Diese Aufklärungsarbeit hat nun auch ihren juristischen Niederschlag gefunden. In einer spektakulären Eilentscheidung hat das Bundesverfassungsgericht am 8. September 2009 eine erste Dublin II-Abschiebung nach Griechenland ausgesetzt, und diese Rechtssprechung seitdem auch fortgesetzt. Neben prozessualen Erwägungen steht für das Bundesverfassungsgericht vor allem die Frage zur Klärung an, ob die Dublin II-Verordnung einen Verstoß gegen den europarechtlichen Grundsatz der Solidarität darstellt. Damit ist der zentrale Mechanismus der Ungleichverteilung in Frage gestellt, Dublin II steht auf der Kippe.
Bundesregierung will Dublin II nicht aufgeben
Dem Urteil folgend haben Bayern und Baden-Württemberg die Dublin II-Abschiebungen nach Griechenland ausgesetzt und viele Verwaltungsgerichte haben Eilanträgen gegen drohende Überstellungen stattgegeben. Das Bundesinnenministerium hält dagegen und übt massiven Druck auf die Länderinnenministerien aus, auf gar keinen Fall Abschiebungen nach Griechenland generell zu stoppen. Auch die dem Bundesinnenministerium unterstellte Bundespolizei führt in ihrem Zuständigkeitsbereich weiter Abschiebungen nach Griechenland durch. Das Bundesamt für Migration und Flüchtlinge bemüht sich nun, nach langem Leugnen der Zustände in Griechenland, einen Dublin II-konformen Ausweg aus der Misere zu finden. Die Bundesregierung will also mit aller Macht an Dublin II festhalten.

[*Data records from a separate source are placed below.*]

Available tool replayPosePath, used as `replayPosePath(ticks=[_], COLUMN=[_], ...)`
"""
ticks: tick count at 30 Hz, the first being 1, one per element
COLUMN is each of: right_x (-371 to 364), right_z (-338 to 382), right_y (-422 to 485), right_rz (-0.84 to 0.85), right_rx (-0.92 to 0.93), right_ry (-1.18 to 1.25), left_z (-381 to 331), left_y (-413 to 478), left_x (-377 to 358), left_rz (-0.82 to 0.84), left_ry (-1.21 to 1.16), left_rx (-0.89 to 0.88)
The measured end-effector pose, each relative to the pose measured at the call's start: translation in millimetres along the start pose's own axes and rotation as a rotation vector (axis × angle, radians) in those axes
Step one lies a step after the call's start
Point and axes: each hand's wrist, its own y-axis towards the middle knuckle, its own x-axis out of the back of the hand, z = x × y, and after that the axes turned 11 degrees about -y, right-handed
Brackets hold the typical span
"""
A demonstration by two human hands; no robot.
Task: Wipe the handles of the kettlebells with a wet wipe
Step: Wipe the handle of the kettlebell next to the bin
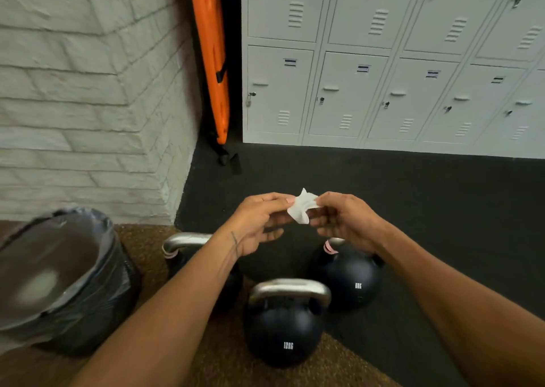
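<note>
Both of my hands pinch a small crumpled white wet wipe (302, 207) in the air above the floor. My left hand (259, 221) holds its left edge and my right hand (343, 218) holds its right edge. Three black kettlebells with steel handles stand below. The nearest kettlebell (284, 327) shows its whole handle (290, 288). A second kettlebell (352, 277) sits to the right, its handle mostly hidden by my right hand. My left forearm covers most of the third kettlebell (181, 243) on the left.
A bin lined with a grey bag (63, 280) stands at the left, close to the kettlebells. A white brick wall (88, 106) rises behind it. Grey lockers (383, 77) line the back, with an orange board (211, 56) leaning in the corner. The floor (413, 195) is dark rubber.
</note>
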Motion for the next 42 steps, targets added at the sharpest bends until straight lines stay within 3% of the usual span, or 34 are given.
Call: replayPosePath(ticks=[10,15,22,28,33,38,42], right_x=[-54,-84,-108,-116,-124,-145,-157], right_z=[-16,-15,-16,-15,-10,-10,-20], right_y=[29,39,48,62,73,83,92], right_rz=[-0.031,0.102,0.169,0.02,0.04,-0.033,-0.158], right_rx=[-0.031,-0.078,-0.075,-0.096,-0.065,-0.061,-0.023], right_ry=[0.054,0.102,0.078,0.179,0.089,0.091,-0.047], left_z=[12,9,-1,-5,-13,-1,10], left_y=[-8,-8,-3,-2,-8,4,7], left_x=[51,66,80,95,112,129,142], left_rz=[-0.236,-0.305,-0.388,-0.404,-0.279,-0.444,-0.48], left_ry=[-0.05,0.055,0.019,0.079,0.094,-0.02,-0.119], left_rx=[-0.069,-0.15,-0.089,-0.109,-0.071,-0.139,-0.136])
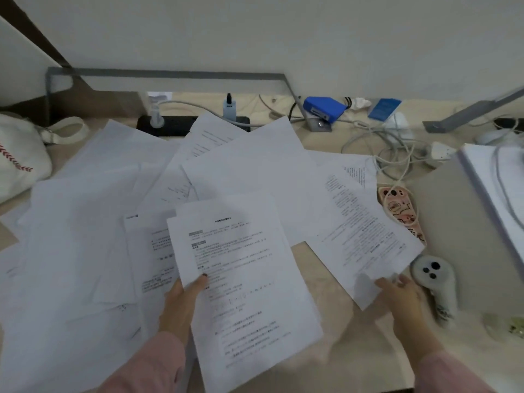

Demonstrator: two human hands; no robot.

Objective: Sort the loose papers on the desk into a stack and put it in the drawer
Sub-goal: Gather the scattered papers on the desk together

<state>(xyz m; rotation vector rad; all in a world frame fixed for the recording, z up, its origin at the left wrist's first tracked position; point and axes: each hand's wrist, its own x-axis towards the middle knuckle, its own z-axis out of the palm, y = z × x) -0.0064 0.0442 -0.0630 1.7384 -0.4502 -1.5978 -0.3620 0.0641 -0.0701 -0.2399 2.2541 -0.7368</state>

Für uns ist jedoch klar: Dublin II ist ein bürokratisches Monster, bei dem es nicht darum geht, Flüchtlingen Schutz vor Verfolgung zu gewähren, vielmehr wird Verantwortungslosigkeit der zentraleuropäischen Staaten auf dem Rücken der Flüchtlinge ausgetragen. Wir dokumentieren in dieser Zeitung daher die bittere Realität des europäische System der Flüchtlingsabwehr und der Dublin II-Regelung. Sie ist ein Appell zum Handeln gegen dieses zutiefst ungerechte und unmenschliche System und ein Aufruf zur Solidarität mit den betroffenen Flüchtlingen, an der Außengrenze, im Transit und auch in Deutschland.